Look through the listing below and say how many lines contain the word "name". Nothing else belongs in the reply.

GIVEN DATA: Begin

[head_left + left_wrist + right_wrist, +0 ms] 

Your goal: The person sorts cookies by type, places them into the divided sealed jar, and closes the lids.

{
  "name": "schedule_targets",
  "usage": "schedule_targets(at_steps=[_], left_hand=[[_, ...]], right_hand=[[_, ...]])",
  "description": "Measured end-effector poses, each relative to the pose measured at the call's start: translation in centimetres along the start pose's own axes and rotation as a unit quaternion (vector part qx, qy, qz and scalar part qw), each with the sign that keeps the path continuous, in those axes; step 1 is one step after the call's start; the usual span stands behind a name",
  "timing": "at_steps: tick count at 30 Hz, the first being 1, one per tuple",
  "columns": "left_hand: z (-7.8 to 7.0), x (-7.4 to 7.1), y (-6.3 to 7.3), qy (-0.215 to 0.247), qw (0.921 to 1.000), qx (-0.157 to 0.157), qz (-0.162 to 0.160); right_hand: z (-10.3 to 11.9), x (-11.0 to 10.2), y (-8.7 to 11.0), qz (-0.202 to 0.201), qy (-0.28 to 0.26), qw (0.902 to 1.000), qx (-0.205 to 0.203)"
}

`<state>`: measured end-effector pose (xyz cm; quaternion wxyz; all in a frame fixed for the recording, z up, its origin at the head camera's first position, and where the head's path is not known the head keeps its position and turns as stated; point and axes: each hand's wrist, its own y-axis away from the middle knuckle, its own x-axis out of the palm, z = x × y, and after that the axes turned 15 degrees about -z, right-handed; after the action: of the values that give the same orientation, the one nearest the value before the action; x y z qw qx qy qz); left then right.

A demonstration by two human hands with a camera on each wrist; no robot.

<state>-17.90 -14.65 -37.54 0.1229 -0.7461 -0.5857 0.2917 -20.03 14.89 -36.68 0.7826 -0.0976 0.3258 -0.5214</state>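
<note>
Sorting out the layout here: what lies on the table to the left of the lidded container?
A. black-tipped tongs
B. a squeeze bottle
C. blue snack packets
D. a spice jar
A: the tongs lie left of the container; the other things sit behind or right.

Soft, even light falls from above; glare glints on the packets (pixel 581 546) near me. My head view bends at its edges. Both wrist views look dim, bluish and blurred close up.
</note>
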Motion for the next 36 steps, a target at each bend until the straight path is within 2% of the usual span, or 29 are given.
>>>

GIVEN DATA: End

- _RESPONSE TO THIS EXERCISE_
2